The Parties seek to stay discovery in the instant action, arguing that (1) the FAA requires that discovery be stayed pending resolution of the Motion to Compel Arbitration, and (2) the String Cheese factors weigh in favor of stay of discovery. [Doc. 56 at 3-4]. The court addresses these arguments below.

I. The Federal Arbitration Act

First, the Parties maintain that a stay of discovery is required in this case because the FAA “bars discovery or litigation regarding the merits of a lawsuit while a motion to compel arbitration of those claims is pending.” [Doc. 56 at 3]. The Parties do not cite to any provision in the FAA containing this bar, and the court respectfully disagrees with their interpretation of the cases upon which they rely. For example, in Prima Paint Corp. v. Flood & Conklin Manufacturing Co., 388 U.S. 395 (1967), the Supreme Court held that in ruling on a motion to stay the proceedings pending an arbitration, the court “may consider only issues relating to the making and performance of the agreement to arbitrate.” Id. at 404. In other words, “in deciding whether the parties have agreed to submit a particular grievance to arbitration, a court is not to rule on the potential merits of the underlying claims.” AT & T Techs., Inc. v. Commc'ns Workers of Am., 475 U.S. 643, 649 (1986). But the court does not read these cases to expressly hold that discovery is barred by the FAA while a motion to compel arbitration is pending, as proceeding with discovery does not necessarily require the court to rule on the merits of any substantive claims. And while the FAA requires a court to stay a proceeding “upon being satisfied that the issue involved in [the] proceeding is referable to arbitration,” see 9 U.S.C. § 3, the court is not aware of any provision within the FAA that mandates a stay of discovery when a motion to compel arbitration is pending, prior to the court's determination of arbitrability.
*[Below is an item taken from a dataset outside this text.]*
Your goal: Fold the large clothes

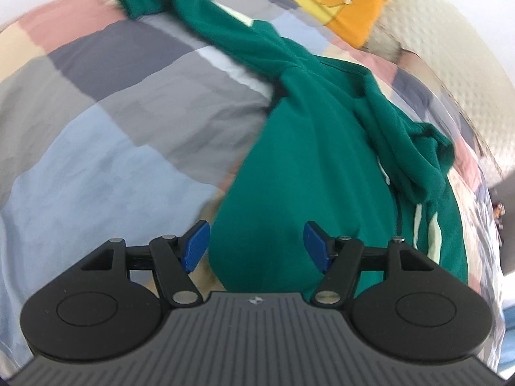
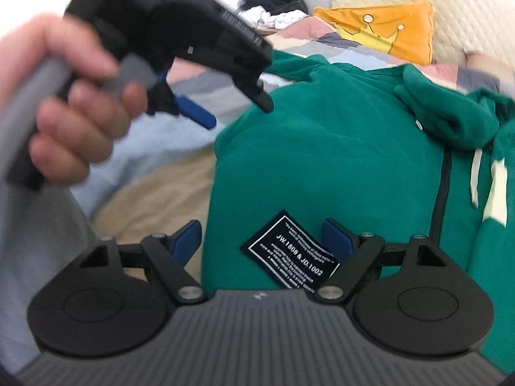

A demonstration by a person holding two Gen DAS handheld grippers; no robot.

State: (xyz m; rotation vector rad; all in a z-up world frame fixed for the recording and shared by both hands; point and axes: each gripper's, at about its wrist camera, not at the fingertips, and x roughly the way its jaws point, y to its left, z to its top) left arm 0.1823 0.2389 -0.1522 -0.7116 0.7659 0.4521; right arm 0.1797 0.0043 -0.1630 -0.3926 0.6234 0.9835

The court agrees, however, that the existence of the pending Motion to Compel Arbitration may warrant staying discovery in this case. To be sure, a stay is not warranted merely because Defendant filed a Motion to Compel Arbitration that it believes is dispositive of the matter. Cf. Church Mut. Ins. Co. v. Coutu, No. 17-cv-00209-RM-NYW, 2017 WL 3283090, at *3 (D. Colo. Aug. 2, 2017) (“[N]o element of the String Cheese factors requires that this court make a preliminary determination as to the likelihood of success of either the dispositive motion or the ultimate merits of this case” when considering the appropriateness of a stay). But if the Motion to Compel is granted, “requiring the [Parties] to conduct discovery . . . may ‘unnecessarily subject them to the very complexities, inconveniences and expenses of litigation that they determined to avoid.'” Valverde v. Xclusive Staffing, Inc., No. 16-cv-00671-RM-MJW, 2016 WL 8737774, at *2 (D. Colo. Nov. 4, 2016) (quoting Cook v. Pensa, Inc., No. 13-cv-03282-RM-KMT, 2014 WL 1660480, at *2 (D. Colo. Apr. 25, 2014)). Moreover, if Plaintiff is compelled to arbitrate, the court will be required under the FAA to stay the proceedings pending the outcome of the arbitration. See 9 U.S.C. § 3. In light of these considerations, courts in this District have exercised their discretion to stay discovery pending the resolution of a Motion to Compel Arbitration. See, e.g., Valverde, 2016 WL 8737774; Stone v. Vail Resorts Dev. Co., No. 09-cv-02081-WYD-KLM, 2010 WL 148278 (D. Colo. Jan. 7, 2010); Grosvenor v. Qwest Commc'ns Int'l, Inc., No. 09-cv-02848-WDM-KMT, 2010 WL 1413108 (D. Colo. Apr. 1, 2010). With this in mind, the court turns to the String Cheese factors to determine whether a stay of discovery is appropriate here.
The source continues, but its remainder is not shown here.